> _What to do_
Transcribe all the data below exactly, leaving its pictures out.

+ + + +

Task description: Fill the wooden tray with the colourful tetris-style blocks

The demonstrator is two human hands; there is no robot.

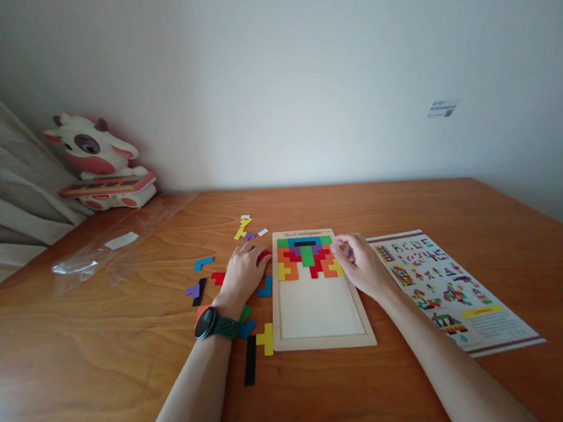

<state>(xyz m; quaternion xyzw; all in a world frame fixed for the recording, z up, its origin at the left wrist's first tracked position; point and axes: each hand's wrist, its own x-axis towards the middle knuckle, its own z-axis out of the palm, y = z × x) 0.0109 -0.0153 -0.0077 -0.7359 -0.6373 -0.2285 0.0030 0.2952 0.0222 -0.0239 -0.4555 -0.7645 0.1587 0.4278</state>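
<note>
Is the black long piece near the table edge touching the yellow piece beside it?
Cannot tell. In the head view, the black long piece lies close beside the yellow piece, but their edges are too small to separate.

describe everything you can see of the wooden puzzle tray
The wooden puzzle tray is a pale, flat rectangular board with a raised rim, lying flat on the brown table, long side running away from the person. Its far end holds a few rows of colourful blocks fitted together, with one dark gap near the top; the near part is bare wood. Faint lettering marks the far rim. The right hand rests on its right edge; the left hand lies just beside its left edge.
</note>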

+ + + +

> _Solution to this problem_
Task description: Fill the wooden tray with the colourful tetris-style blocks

The demonstrator is two human hands; there is no robot.


<state>(xyz m; quaternion xyzw; all in a world frame fixed for the recording, z up, its origin at the left wrist's first tracked position; point and axes: each hand's wrist, its own x-axis towards the middle knuckle, its own z-axis out of the palm, y = z × x) 0.0109 -0.0153 -0.0077 -0.7359 -0.6373 -0.2285 0.0030 0.2952 0.0222 -0.0239 -0.4555 -0.7645 0.1587 0.4278</state>
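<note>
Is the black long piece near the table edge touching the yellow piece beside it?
Cannot tell. In the head view, the black long piece lies close beside the yellow piece, but their edges are too small to separate.

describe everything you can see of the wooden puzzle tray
The wooden puzzle tray is a pale, flat rectangular board with a raised rim, lying flat on the brown table, long side running away from the person. Its far end holds a few rows of colourful blocks fitted together, with one dark gap near the top; the near part is bare wood. Faint lettering marks the far rim. The right hand rests on its right edge; the left hand lies just beside its left edge.
</note>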

That is the complete answer to the exercise.